I’ve always considered USE to be too vague to be, uh, useful. For example the crowbar: does USE CROWBAR WITH TABLE mean that you want to move the table with the crowbar, or hit it, or lift it, or put the crowbar on it, or something else? The game could make a guess, but it usually frustrates the player if the game’s guess is different to what the player intended.

One solution that I’ve used (similar to RealNC’s above) is to have USE by default say something like “USE is too vague, please be more specific” but have the game respond to obvious actions appropriately (for example USE DOOR usually means that you want to go through it) or give hints on how to use the object (“You could PRY or HIT something with the crowbar.”)

Just a quick comment on the code: These lines don’t work as intended. If you use square brackets outside strings, they’re considered a comment which is ignored by the parser. So Check using [crowbar] on wooden door is considered as Check using on wooden door, which in turn means that any object triggers these rules (try picking up the crowbar and then USE YOURSELF ON DOOR or USE DOOR ON DOOR.) Just remove the square brackets to fix this.

Ah, gotcha. I think I added those when it gave me errors, but it must have been wording elsewhere that caused said problems.

And, yeah, I understand how “use” isn’t a specific enough command, but it’s the kind of command one would assume anyone would try when playing a text adventure.

Well, most of my quest is working now. Left to do is figure out how to a) make a device in one room enable access to other device in another room, b) make said other device unlock a door in yet another room, and c) make exiting through said door into the winning condition of the game. Then I shall share my game with you to laugh at my newbie code! But we all have to start somewhere!

I’m guessing you haven’t played much IF, so I’d like to suggest that you play a bunch of games, and then see if you still feel the same way.

I’m not saying that your point of view is invalid (even though I disagree with it), and sometimes conventions should be challenged, but becoming familiar with the conventions is usually a good idea before heading off in another direction. That way the decision to head off into another direction is an informed one.
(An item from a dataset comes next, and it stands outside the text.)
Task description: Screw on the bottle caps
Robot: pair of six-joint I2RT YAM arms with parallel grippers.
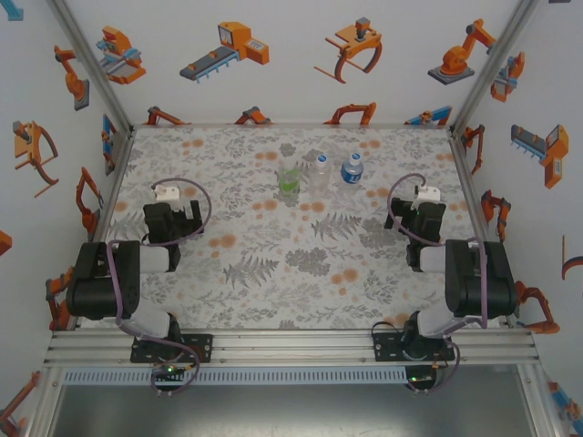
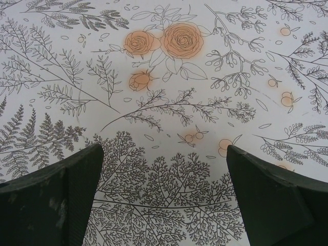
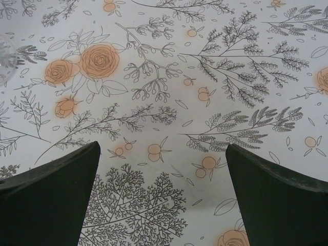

Are you trained on graphical adventure games, btw? This makes me recall Dave Gilbert’s experience on how new users didn’t think to “use the crowbar on the door”. Something he, and every seasoned (graphical) adventure gamer thought was obvious.

Edit once more: Just keep in mind that seasoned players of IF will probably not consider to use “use” so don’t forget to allow “open door with crowbar” and other variations as well as “use”. Unless you design the game around the “use” verb and let the player know that clearly.

(Har man sett, en svensk!)

I have indeed not played many text-based adventure games. Haven’t played any Inform ones at all. Point&click games like Monkey Island have been favourites of mine, however.

But, I mean, I totally understand how certain commands that you might be used to from adventure games just won’t work in the Inform engine. And so one wanting to design a game with is needs to take it into account.

I weren’t ever planning to write any long, involved games where there could be a dozen different valid commands to take into account, mostly some short scenarios related to a story me and some friends are making. Seasoned IF players will not be in my target audience there. And the game I’m writing with the help of this topic right is just my “Mess around with Inform 7 to understand the program”. Thanks to everyone that has helped me, by the way. I’m starting to get the hang of this (yeah, right). Just need to read up on how devices work.

Ohh, I like this. I wonder if you could even have something autogenerate from what each object’s defined interfering (Before/Instead/After) rules. Or have a Table of Notable Verbs matching verbs with interesting effects to various objects.

Something like, “Well, there sure are a lot of things a crowbar can do! Do you want to SMASH the door, PRY the door, SLIDE the crowbar under the door, try to UNLOCK the door with the crowbar (unlikely to work!) or what?” would be friendly to newbs (or those more familiar with clickable graphic adventures) while pointing out the reason why we have the “unlikely to recognize USE” convention in the first place.